Re: [Gluster-users] Questions about gluster/fuse, page cache, and coherence

2013-03-23 Thread Anand Avati
Please find answers below -

On Mon, Mar 18, 2013 at 12:03 AM, nlxswig nlxs...@126.com wrote:

 Good questions,
 Why are there no reply?

 At 2011-08-16 04:53:50,Patrick J. LoPresti lopre...@gmail.com wrote:
 (FUSE developers:  Although my questions are specifically about
 Gluster, I suspect most of the answers have more to do with FUSE, so I
 figure this is on-topic for your list.  If I figured wrong, I
 apologize.)
 
 I have done quite a bit of searching looking for answers to these
 questions, and I just cannot find them...
 
 I think I understand how the Linux page cache works for an ordinary
 local (non-FUSE) partition.  Specifically:
 
 1) When my application calls read(), it reads from the page cache.  If
 the page(s) are not resident, the kernel puts my application to sleep
 and gets busy reading them from disk.
 
 2) When my application calls write(), it writes to the page cache.
 The kernel will -- eventually, when it feels like it -- flush those
 dirty pages to disk.
 
 3) When my application calls mmap(), page cache pages are mapped into
 my process's address space, allowing me to create a dirty page or read
 a page by accessing memory.
 
 4) When the kernel reads a page, it might decide to read some other
 pages, depending on the underlying block device's read-ahead
 parameters.  I can control these via blockdev.  On the write side, I
 can exercise some control with various VM parameters (dirty_ratio
 etc).  I can also use calls like fsync() and posix_fadvise() to exert
 some control over page cache management at the application level.
 
 
 My question is pretty simple.  If you had to re-write the above four
 points for a Gluster file system, what would they look like?  If it
 matters, I am specifically interested in Gluster 3.2.2 on Suse Linux
 Enterprise Server 11 SP1 (Linux 2.6.32.43 + whatever Suse does to
 their kernels).
 
 Does Gluster use the page cache on read()?  On write()?  If so, how
 does it ensure coherency between clients?  If not, how does mmap()
 work (or does it not work)?

 Gluster or any FUSE filesystem by themselves do not use the page-cache
directly.
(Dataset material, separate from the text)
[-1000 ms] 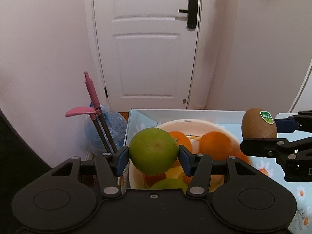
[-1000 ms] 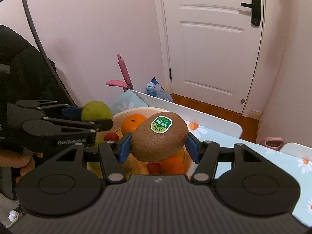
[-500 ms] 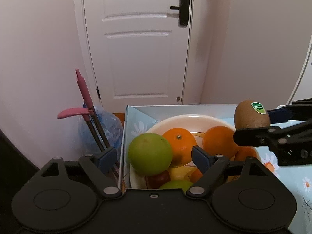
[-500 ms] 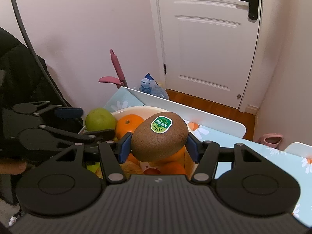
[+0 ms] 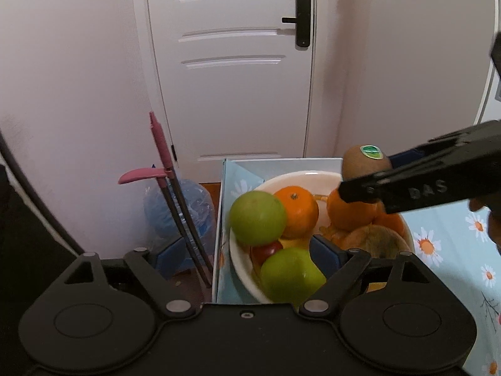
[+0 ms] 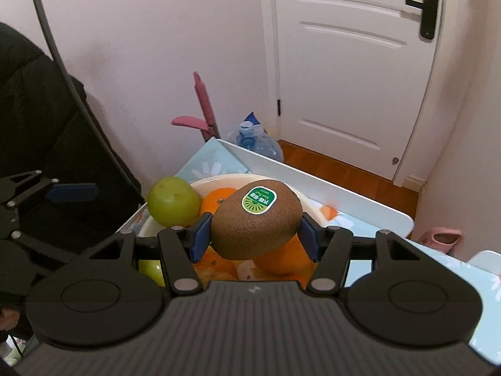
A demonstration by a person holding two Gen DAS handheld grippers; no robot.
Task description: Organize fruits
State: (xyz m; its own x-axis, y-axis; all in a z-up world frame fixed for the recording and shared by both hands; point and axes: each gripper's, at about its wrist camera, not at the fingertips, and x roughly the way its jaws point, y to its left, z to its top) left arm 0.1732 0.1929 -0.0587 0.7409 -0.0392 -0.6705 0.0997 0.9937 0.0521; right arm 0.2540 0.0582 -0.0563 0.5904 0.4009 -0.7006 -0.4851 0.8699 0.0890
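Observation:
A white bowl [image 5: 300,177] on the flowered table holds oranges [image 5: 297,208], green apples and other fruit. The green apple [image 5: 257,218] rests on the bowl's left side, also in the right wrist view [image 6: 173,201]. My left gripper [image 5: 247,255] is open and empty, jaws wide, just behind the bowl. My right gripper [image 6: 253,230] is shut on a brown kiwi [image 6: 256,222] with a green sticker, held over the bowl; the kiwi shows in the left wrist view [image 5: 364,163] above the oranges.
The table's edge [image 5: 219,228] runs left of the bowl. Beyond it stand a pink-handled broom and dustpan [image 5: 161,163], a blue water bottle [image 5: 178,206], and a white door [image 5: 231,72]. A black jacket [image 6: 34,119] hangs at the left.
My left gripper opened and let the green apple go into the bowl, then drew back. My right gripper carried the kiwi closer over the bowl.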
It serves read/write requests by either reading from or writing
to /dev/fuse. The read/write implementations of the /dev/fuse device
perform the copy. Now where the perform the copy to/from depends on whether
the file is open with O_DIRECT and/or if direct_io was enabled on the
open file. For normal IO, the copy happens to/from the page cache. For
O_DIRECT or direct_io page-cache is bypassed completely, but care is
taken to make sure that the copy of data in the page cache is flushed -- as
a best effort attempt -- to give a consistent view of the file between
two applications (on the SAME mount point ONLY) which are opening the file
with different modes (O_DIRECT and otherwise).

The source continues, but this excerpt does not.